▶ _Work to be completed_
The reply is a verbatim copy of the listing below with its images dropped.
_ _ _
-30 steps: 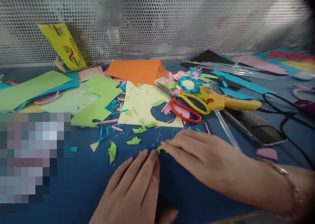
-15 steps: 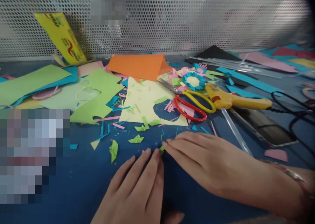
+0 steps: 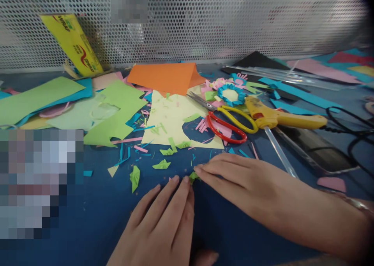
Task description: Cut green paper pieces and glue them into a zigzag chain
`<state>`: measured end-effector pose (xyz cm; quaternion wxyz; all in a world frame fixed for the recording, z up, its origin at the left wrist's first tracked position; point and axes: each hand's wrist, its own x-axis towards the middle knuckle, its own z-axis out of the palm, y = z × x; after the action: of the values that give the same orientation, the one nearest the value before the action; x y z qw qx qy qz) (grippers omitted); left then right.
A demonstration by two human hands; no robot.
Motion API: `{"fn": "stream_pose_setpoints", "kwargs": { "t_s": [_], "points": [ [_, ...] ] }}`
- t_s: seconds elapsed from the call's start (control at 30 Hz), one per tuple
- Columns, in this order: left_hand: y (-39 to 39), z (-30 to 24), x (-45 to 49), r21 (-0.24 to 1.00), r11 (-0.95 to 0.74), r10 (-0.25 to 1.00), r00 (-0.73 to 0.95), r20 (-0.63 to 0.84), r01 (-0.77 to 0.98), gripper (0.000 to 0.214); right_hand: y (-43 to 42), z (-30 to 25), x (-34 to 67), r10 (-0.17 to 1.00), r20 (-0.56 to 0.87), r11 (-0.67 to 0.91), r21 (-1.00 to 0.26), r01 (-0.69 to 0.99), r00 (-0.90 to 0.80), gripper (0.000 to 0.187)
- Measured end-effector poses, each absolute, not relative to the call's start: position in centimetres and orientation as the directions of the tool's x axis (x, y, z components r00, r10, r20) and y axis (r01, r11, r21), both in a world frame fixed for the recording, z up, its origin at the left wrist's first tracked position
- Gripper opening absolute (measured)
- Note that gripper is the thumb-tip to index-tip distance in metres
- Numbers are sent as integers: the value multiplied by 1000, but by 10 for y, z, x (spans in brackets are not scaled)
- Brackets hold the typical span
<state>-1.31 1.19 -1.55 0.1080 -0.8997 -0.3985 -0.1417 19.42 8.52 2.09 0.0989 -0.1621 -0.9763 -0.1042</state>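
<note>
A small folded piece of green paper point(image 3: 194, 177) lies on the blue tabletop between my two hands, partly covered by fingertips. My left hand point(image 3: 159, 223) rests palm down, its fingers long and its index fingertip pressed on the near left side of the paper. From the right, my right hand point(image 3: 248, 192) reaches in with fingers together, their tips on the paper's right side. Its thumb is hidden. Beyond my left fingers lie more folded green paper pieces, one upright-lying point(image 3: 134, 178) and one sideways point(image 3: 161, 164).
Cream paper point(image 3: 163, 117) with cutouts lies ahead, under snippets. Red-and-yellow scissors point(image 3: 224, 129), a yellow glue gun point(image 3: 271, 117) with its glue stick, a phone point(image 3: 318, 151) and a cable point(image 3: 350, 121) lie right. Orange paper point(image 3: 163, 78) and a yellow wrap box point(image 3: 73, 43) stand behind.
My right fingertips have shifted slightly to the right, and more of the small green paper shows. My left hand has hardly moved.
</note>
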Motion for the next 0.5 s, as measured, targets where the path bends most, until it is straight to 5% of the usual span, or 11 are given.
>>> {"fn": "stream_pose_setpoints", "kwargs": {
  "t_s": [0.5],
  "points": [
    [11, -15, -13, -60, -642, 704, 618, 351, 765, 46, 86, 22, 197, 360, 170, 931, 4, 366, -917, 24]
  ]
}}
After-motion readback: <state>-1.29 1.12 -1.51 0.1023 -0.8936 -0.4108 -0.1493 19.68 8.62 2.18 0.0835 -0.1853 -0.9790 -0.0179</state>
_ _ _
▶ _Task answer_
-30 steps: 
-15 steps: 
+0 steps: 
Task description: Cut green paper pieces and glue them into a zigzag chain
`<state>`: measured end-effector pose (xyz cm; quaternion wxyz; all in a world frame fixed for the recording, z up, its origin at the left wrist's first tracked position; point and axes: each hand's wrist, its own x-axis towards the middle knuckle, its own z-axis out of the palm, y = z × x; after the action: of the values that give the same orientation, the one nearest the value before the action; x y z qw qx qy qz) (grippers omitted); left then right.
A demonstration by two human hands; no robot.
Motion API: `{"fn": "stream_pose_setpoints", "kwargs": { "t_s": [_], "points": [ [_, ...] ] }}`
- t_s: seconds elapsed from the call's start (control at 30 Hz), one per tuple
- Columns, in this order: left_hand: y (-39 to 39), z (-30 to 24), x (-45 to 49), r21 (-0.24 to 1.00), r11 (-0.95 to 0.74), r10 (-0.25 to 1.00), r00 (-0.73 to 0.95), r20 (-0.63 to 0.84), r01 (-0.77 to 0.98), gripper (0.000 to 0.214); right_hand: y (-43 to 42), z (-30 to 25), x (-34 to 67), r10 (-0.17 to 1.00), r20 (-0.56 to 0.87), r11 (-0.67 to 0.91), r21 (-1.00 to 0.26), r01 (-0.69 to 0.99), r00 (-0.90 to 0.80), gripper (0.000 to 0.187)
- Measured end-effector poses, each absolute, not relative to the call's start: position in centimetres and orientation as the directions of the tool's x axis (x, y, z components r00, r10, r20) and y axis (r01, r11, r21), both in a world frame fixed for the recording, z up, its origin at the left wrist's first tracked position
- Gripper opening absolute (measured)
- Note that gripper is the thumb-tip to index-tip distance in metres
- Numbers are sent as integers: the value multiplied by 1000, but by 10 for y, z, x (spans in brackets are not scaled)
- Brackets hold the typical span
<state>-1.31 1.19 -1.55 0.1080 -0.8997 -0.3985 -0.1417 19.42 8.52 2.09 0.0989 -0.1621 -0.9763 -0.1042</state>
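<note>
A small folded piece of green paper point(image 3: 194, 177) lies on the blue tabletop between my two hands, partly covered by fingertips. My left hand point(image 3: 159, 223) rests palm down, its fingers long and its index fingertip pressed on the near left side of the paper. From the right, my right hand point(image 3: 248, 192) reaches in with fingers together, their tips on the paper's right side. Its thumb is hidden. Beyond my left fingers lie more folded green paper pieces, one upright-lying point(image 3: 134, 178) and one sideways point(image 3: 161, 164).
Cream paper point(image 3: 163, 117) with cutouts lies ahead, under snippets. Red-and-yellow scissors point(image 3: 224, 129), a yellow glue gun point(image 3: 271, 117) with its glue stick, a phone point(image 3: 318, 151) and a cable point(image 3: 350, 121) lie right. Orange paper point(image 3: 163, 78) and a yellow wrap box point(image 3: 73, 43) stand behind.
My right fingertips have shifted slightly to the right, and more of the small green paper shows. My left hand has hardly moved.
</note>
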Motion for the next 0.5 s, as measured, targets where the path bends most, until it is straight to 5% of the usual span, or 11 are given.
>>> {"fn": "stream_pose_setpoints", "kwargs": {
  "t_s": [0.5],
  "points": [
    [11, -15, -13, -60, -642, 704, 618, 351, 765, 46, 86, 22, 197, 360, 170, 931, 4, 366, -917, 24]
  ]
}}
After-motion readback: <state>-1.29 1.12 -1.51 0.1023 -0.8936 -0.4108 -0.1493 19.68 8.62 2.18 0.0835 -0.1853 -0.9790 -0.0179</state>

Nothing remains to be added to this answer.